In this paper we investigate a model for self-organizing modular robotic systems based upon dynamical systems theory. Sonar sensing is used as a case study, and the effects of nonlinear interactions between sonar sensing modules are examined. We present and analyze an initial set of results based upon an implementation of the model in simulation. The results show that the sonar sensors organize the relative phase of their sampling in response to changes in the demand placed on them for sensory data. Efficient sampling rates are achieved by the system adapting to take advantage of features in the environment. We investigate the types of phase patterns that emerge, and examine their relationship with symmetries present in the environment.

Paper Details

Date Published: 9 October 1998
PDF: 10 pages
Proc.

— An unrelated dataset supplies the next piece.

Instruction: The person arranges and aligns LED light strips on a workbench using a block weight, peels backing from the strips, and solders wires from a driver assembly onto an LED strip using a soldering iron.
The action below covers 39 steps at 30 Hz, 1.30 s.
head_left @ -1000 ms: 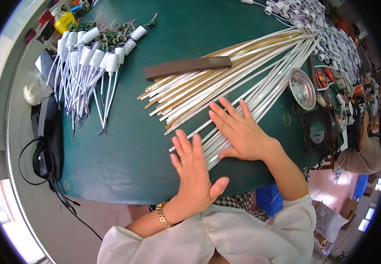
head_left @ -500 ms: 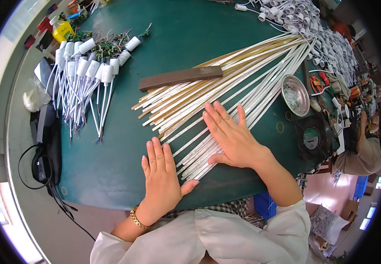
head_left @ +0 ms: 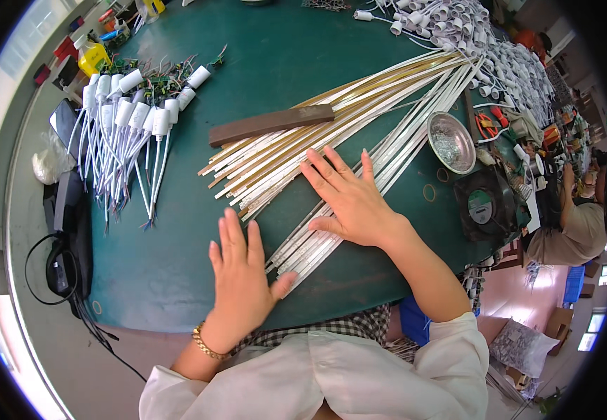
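Note:
Flat and open, my right hand [head_left: 351,203] rests over a bundle of thin white strips [head_left: 403,150] that fans out across the table. My left hand [head_left: 240,276] is open too, fingers stretched; its thumb is at the near ends of that bundle, though I cannot tell if it touches. Beyond both hands lies a second group of white and tan strips [head_left: 265,171], with a dark brown bar [head_left: 272,124] lying across it. At the far right the strips run together beside a pile of white lamp holders with cords [head_left: 450,24].
Corded white cylinders [head_left: 135,115] with circuit boards lie on the green table [head_left: 170,273] at left, near a yellow bottle [head_left: 92,56]. A metal bowl [head_left: 450,143], rubber bands and a black fan [head_left: 484,206] are at right. Another person [head_left: 569,231] sits beyond.
Loose strips that lay apart between the two groups now lie closer in the near bundle, leaving a wider gap. Both hands stay open; the whole view has shifted slightly.

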### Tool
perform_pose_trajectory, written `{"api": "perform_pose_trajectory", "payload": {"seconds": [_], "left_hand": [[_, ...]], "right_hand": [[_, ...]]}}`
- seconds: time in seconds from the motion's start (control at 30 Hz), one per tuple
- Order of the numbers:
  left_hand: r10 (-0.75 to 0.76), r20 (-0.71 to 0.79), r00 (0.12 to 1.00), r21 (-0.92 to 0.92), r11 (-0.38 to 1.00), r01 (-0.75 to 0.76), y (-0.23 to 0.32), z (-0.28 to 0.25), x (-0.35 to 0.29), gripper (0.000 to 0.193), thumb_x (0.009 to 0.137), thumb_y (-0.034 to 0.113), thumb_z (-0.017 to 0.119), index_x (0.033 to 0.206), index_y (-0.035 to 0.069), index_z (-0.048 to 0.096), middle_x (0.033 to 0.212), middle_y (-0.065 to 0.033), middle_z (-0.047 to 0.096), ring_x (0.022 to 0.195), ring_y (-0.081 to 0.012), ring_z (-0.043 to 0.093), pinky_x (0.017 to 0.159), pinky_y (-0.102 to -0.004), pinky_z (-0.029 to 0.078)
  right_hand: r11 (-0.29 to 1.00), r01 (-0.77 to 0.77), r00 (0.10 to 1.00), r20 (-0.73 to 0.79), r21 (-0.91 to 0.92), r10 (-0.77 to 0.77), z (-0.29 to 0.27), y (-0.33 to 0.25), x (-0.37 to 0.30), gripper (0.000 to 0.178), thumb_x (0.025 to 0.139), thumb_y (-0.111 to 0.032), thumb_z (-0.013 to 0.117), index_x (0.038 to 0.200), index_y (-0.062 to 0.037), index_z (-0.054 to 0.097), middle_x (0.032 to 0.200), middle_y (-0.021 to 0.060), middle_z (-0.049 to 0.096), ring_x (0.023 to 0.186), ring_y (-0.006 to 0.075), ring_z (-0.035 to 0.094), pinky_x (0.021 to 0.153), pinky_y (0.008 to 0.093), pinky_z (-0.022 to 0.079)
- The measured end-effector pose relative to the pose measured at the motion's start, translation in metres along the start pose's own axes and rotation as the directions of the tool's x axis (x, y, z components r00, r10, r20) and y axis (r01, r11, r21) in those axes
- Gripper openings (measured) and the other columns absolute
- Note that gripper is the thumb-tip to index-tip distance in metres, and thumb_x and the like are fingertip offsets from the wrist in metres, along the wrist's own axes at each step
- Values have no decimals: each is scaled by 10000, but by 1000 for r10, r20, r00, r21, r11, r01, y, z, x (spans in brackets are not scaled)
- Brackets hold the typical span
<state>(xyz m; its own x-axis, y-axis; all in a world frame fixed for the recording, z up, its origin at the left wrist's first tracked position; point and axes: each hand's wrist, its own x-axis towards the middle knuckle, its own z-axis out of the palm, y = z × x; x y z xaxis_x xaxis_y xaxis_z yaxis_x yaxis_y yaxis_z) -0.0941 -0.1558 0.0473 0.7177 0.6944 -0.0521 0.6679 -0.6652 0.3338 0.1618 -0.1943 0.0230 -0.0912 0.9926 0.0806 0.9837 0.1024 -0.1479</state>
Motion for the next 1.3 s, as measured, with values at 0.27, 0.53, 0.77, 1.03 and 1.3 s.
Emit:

SPIE 3523, Sensor Fusion and Decentralized Control in Robotic Systems, (9 October 1998); doi: 10.1117/12.327005
Show Author Affiliations
Gerard T. McKee, Univ. of Reading (United Kingdom)
Richard J. Hasinski, Univ. of Reading (United Kingdom)
Paul S. Schenker, Jet Propulsion Lab. (United States)

Published in SPIE Proceedings Vol. 3523:
Sensor Fusion and Decentralized Control in Robotic Systems
Paul S. Schenker; Gerard T. McKee, Editor(s)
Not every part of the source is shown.